Les délais pour être entendu devant le Tribunal administratif du logement (TAL) ont grimpé de 40%, en pleine pénurie d’espaces locatifs.
Photo: Olivier Zuida Le Devoir Les délais pour être entendu devant le Tribunal administratif du logement (TAL) ont grimpé de 40%, en pleine pénurie d’espaces locatifs.

Les causes s’accumulent devant les portes de l’ancienne Régie du logement. De 2019-2020 à 2020-2021, les délais pour être entendu devant le Tribunal administratif du logement (TAL) ont grimpé de 40 %, en pleine pénurie d’espaces locatifs.

C’est ce que révèle le plus récent rapport annuel de gestion de l’ancienne Régie du logement. En pratique, les temps d’attente sont passés d’environ trois mois et demi, en 2019-2020, à environ cinq mois, l’année suivante.

Un phénomène qui s’explique notamment par la hausse des délais associés à des causes pour fixation et révision des loyers. S’ils devaient patienter six mois, en moyenne, en 2019-2020, les Québécois impliqués dans de tels dossiers ont dû le faire pendant plus d’un an en 2020-2021.

Et ce n’est pas tout.

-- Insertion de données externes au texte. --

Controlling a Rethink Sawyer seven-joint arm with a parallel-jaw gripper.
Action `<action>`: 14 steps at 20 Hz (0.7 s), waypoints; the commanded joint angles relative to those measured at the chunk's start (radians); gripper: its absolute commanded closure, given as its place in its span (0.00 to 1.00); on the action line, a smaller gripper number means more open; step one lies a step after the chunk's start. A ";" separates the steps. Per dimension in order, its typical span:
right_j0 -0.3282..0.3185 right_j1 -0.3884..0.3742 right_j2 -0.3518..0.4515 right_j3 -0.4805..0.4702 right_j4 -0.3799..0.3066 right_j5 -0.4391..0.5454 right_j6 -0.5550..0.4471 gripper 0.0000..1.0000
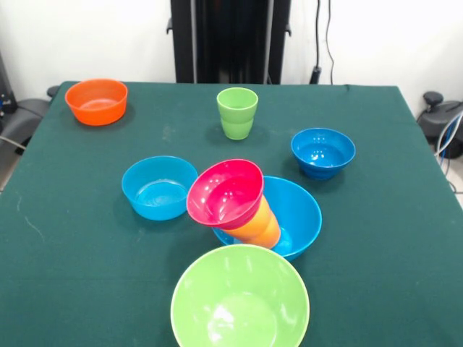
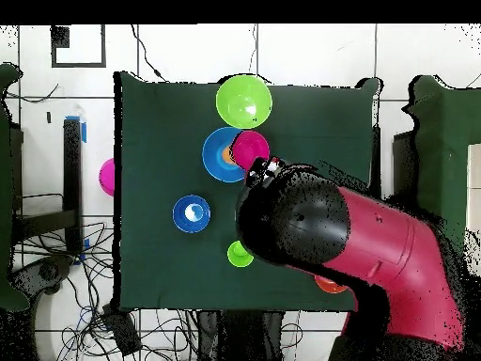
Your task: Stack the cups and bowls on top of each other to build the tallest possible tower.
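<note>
At the middle of the green counter [image 1: 65, 289] we see the only pile there is: the large blue bowl [image 1: 300, 210] holds the orange-yellow cup [image 1: 259, 225], which leans over to one side inside it, and the small pink-red bowl [image 1: 226, 191] sits tipped on the cup's top, its mouth turned toward the front camera. From above, the same pile shows as a blue ring [image 2: 214, 153] with an orange patch [image 2: 228, 156] and the pink-red bowl [image 2: 249, 149] at its edge.

Just in front of the pile, at the counter's near edge in the front view, stands the large lime green bowl [image 1: 240, 298], upright and close beside the blue bowl's rim; we cannot tell whether they touch. Beside the pile on the front view's left sits one small blue bowl [image 1: 159, 187], near the pink-red bowl. The other small blue bowl [image 1: 323, 152] stands apart on the right. The light green cup [image 1: 237, 113] stands upright farther back, alone, and the small orange bowl [image 1: 96, 101] sits near the far left corner, well apart from everything else.

In the overhead view the red and black arm [image 2: 329, 230] covers much of the counter. Of the hand [image 2: 261, 172] we see only a small part near the pink-red bowl, and we cannot tell whether it is wide or narrow.
</note>
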 commanded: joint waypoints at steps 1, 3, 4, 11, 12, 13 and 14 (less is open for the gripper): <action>-0.012 0.107 0.004 0.142 0.001 -0.060 0.171 0.00; -0.003 0.121 -0.009 0.136 -0.005 -0.061 0.188 0.00; -0.001 0.125 -0.012 0.136 -0.005 -0.065 0.191 0.00; -0.004 0.172 -0.017 0.151 0.012 -0.120 0.201 0.00; -0.007 0.177 -0.015 0.154 0.015 -0.130 0.198 0.00; -0.010 0.182 -0.012 0.158 0.020 -0.139 0.197 0.00; -0.013 0.189 -0.010 0.162 0.023 -0.155 0.196 0.00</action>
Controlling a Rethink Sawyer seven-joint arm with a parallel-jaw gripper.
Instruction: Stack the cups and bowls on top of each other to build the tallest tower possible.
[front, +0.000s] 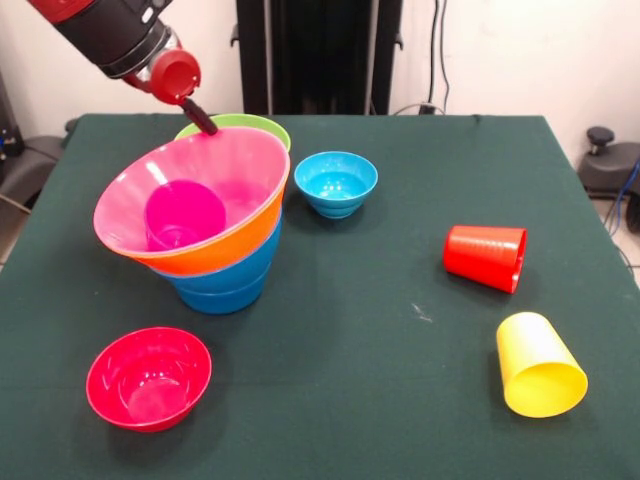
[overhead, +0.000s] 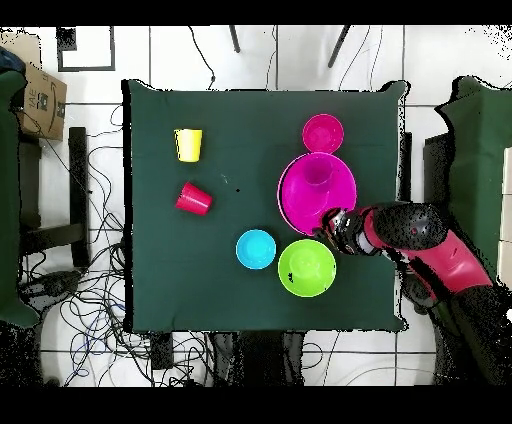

Les temps d’attente dans des « causes civiles urgentes », tout comme dans des « causes civiles générales », ont eux aussi continué de s’allonger.

Le facteur « pandémie »

Pourtant, en août 2020, le TAL s’était réjoui dans un communiqué de presse d’avoir « grandement amélioré ses délais » au cours de l’année financière. « Il était clairement sur la bonne voie pour les diminuer », a souligné en entrevue avec Le Devoir le porte-parole du Regroupement des comités logement et associations de locataires du Québec (RCLALQ), Maxime Roy-Allard.

Dans son rapport déposé en cours de journée mardi, le Tribunal se justifie en évoquant l’arrivée de la pandémie, qui a mis fin à ses activités pour toutes causes non urgentes de mars à mai 2020. Un argument valide, selon M. Roy-Allard, mais qui ne justifie pas que les temps d’attente soient « encore assez longs ».

« Quand on parle de salubrité, de comportements violents avec le propriétaire, pour nous, ce sont des causes qu’on devrait entendre en quelques jours », a-t-il indiqué, mardi.

En comparaison, la voisine ontarienne du TAL, la Commission de la location immobilière (CLI), impose rarement des délais de plus de « quelques semaines », a-t-il fait remarquer.

Les juges, « le nerf de la guerre »

Le porte-parole du RCLALQ presse Québec de renflouer ses banques de juges administratifs. « C’est le nerf de la guerre », a-t-il dit.

À la fin de l’exercice financier 2020-2021, il y avait une cinquantaine de juges en équivalent temps complet à l’ancienne Régie. Depuis son arrivée au pouvoir, la ministre québécoise des Affaires municipales et de l’Habitation, Andrée Laforest, répète à l’envi qu’il faut en embaucher plus pour permettre d’entendre plus de causes, plus rapidement.

Plus de 55 000 audiences se sont tenues dans les bureaux du TAL partout au Québec, l’an dernier.